Im September 1938 verliert der 19-jährige Robert Eisenstädt seinen Arbeitsplatz, weil er Jude ist. Während des Novemberpogroms zwei Monate später wird er im KZ Buchenwald inhaftiert, am 16. Februar 1939 entlassen. Danach leistet er Zwangsarbeit in einer Matratzenfabrik in Frankfurt am Main. Dort lernt er die Jüdin Eva Müller kennen, mit der er sich bald verlobt.
Im Mai 1942 wird er mit seiner Familie nach Lublin deportiert. Zwei Monate später gelingt ihm die Flucht aus dem KZ Majdanek.
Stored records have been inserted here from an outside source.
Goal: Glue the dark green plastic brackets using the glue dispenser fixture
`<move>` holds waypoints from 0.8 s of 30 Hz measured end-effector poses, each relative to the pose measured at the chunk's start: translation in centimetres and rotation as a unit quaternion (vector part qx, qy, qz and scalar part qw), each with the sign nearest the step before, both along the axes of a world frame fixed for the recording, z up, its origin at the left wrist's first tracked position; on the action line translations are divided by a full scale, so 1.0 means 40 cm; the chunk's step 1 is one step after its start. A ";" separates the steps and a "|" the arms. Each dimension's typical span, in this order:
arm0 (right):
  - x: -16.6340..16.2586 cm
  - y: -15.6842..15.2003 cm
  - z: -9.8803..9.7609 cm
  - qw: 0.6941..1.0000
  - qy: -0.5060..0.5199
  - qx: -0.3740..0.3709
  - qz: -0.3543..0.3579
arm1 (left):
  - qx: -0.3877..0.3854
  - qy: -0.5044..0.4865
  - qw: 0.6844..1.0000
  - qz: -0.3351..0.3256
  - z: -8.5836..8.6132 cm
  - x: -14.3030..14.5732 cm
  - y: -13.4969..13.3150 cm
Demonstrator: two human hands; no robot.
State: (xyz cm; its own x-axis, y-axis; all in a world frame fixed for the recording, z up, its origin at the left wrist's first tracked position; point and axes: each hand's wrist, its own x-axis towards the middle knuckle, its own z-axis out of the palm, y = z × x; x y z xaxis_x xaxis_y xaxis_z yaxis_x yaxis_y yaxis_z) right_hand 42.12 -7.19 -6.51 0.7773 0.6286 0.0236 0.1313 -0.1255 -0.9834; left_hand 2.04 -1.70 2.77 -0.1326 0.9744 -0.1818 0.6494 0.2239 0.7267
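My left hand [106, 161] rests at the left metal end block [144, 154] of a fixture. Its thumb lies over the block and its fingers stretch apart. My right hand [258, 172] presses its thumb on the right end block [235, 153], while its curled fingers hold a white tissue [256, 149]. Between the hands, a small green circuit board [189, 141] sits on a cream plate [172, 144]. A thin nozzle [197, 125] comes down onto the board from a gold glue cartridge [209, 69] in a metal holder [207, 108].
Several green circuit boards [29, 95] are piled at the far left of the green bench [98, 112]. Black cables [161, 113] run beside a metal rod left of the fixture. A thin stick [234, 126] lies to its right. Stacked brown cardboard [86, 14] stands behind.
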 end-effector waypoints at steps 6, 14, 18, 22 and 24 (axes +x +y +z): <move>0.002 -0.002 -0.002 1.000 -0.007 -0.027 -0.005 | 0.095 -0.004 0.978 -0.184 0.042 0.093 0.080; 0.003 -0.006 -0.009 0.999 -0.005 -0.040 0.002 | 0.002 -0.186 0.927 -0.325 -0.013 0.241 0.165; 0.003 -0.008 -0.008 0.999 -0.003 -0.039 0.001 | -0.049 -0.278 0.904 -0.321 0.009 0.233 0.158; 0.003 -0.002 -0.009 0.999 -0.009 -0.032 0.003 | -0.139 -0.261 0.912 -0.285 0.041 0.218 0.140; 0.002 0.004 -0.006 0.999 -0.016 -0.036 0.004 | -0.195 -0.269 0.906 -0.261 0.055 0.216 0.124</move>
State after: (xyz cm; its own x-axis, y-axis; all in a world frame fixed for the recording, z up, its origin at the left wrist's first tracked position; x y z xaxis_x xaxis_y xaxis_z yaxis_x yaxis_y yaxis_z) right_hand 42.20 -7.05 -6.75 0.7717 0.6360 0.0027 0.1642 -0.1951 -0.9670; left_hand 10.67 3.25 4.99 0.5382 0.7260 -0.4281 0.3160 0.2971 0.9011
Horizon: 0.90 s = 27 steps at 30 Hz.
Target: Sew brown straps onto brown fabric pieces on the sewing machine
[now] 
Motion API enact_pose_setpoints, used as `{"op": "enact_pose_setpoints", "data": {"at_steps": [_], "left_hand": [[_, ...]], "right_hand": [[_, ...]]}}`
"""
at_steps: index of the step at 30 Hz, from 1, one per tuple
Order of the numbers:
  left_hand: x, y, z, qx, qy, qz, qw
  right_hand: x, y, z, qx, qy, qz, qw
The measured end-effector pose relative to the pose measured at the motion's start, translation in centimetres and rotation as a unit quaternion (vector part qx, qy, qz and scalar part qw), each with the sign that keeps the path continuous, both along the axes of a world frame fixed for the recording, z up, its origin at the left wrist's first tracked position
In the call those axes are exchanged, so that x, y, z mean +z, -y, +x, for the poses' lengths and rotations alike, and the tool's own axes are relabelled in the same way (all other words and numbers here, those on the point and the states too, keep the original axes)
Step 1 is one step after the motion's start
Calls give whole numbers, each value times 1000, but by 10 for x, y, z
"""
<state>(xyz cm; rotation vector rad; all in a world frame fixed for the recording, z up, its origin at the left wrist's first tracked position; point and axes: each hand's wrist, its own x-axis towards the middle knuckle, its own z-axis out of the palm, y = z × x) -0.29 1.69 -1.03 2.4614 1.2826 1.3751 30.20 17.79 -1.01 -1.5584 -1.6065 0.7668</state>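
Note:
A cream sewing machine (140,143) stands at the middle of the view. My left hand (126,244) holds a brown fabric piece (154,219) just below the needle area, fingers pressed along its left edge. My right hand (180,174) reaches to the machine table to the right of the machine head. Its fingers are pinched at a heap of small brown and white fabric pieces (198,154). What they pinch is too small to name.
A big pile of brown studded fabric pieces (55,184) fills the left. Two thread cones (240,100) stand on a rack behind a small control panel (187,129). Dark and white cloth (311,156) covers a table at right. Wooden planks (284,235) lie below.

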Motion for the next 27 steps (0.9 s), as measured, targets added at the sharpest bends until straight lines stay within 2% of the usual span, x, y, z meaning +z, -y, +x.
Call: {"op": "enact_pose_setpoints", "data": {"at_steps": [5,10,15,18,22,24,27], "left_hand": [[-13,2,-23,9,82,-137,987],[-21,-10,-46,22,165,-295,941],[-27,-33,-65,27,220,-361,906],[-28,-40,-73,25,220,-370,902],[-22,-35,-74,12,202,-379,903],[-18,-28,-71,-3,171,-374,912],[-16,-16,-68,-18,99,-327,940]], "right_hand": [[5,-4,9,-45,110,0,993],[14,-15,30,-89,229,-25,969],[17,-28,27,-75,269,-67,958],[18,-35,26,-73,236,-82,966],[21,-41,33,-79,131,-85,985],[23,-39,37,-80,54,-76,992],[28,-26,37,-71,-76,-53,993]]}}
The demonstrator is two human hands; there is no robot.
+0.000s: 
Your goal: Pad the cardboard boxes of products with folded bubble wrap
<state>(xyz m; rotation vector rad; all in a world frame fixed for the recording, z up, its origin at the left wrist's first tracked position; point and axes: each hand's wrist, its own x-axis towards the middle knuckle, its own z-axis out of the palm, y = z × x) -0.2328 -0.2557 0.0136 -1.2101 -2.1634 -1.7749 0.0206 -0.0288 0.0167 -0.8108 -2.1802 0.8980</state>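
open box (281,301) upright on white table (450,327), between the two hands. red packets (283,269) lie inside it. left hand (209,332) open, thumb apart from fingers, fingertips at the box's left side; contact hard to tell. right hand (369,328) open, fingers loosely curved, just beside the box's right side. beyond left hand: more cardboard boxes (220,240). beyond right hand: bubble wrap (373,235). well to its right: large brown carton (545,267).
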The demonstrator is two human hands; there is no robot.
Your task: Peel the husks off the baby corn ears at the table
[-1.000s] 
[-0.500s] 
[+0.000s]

Nach seiner Rückkehr in Frankfurt kann er sich bei Eva Müller verstecken.
Zeitweilig hält sich Eisenstädt auch in Hanau bei der nichtjüdischen Familie Waider auf. Hans Waider, der Freund seiner Schwester Martha, besorgt einen Wehrmachtsausweis, in den Fritz Kahl ein Foto von Robert Eisenstädt einfügen lässt.
Anfang 1943 wird Eisenstädt einige Zeit von Fritz und Margarete Kahl versteckt. Das Ehepaar plant zusammen mit anderen Helfern für ihn und Eva Müller die Flucht in die Schweiz. Am 21. Februar 1943 gelingt es ihnen, die Grenze zu überwinden. Eisenstädt erholt sich nur langsam von den Strapazen. Im Juli 1943 wird ihre Tochter Maria Adina in Basel geboren. 1947 emigriert die Familie nach New York.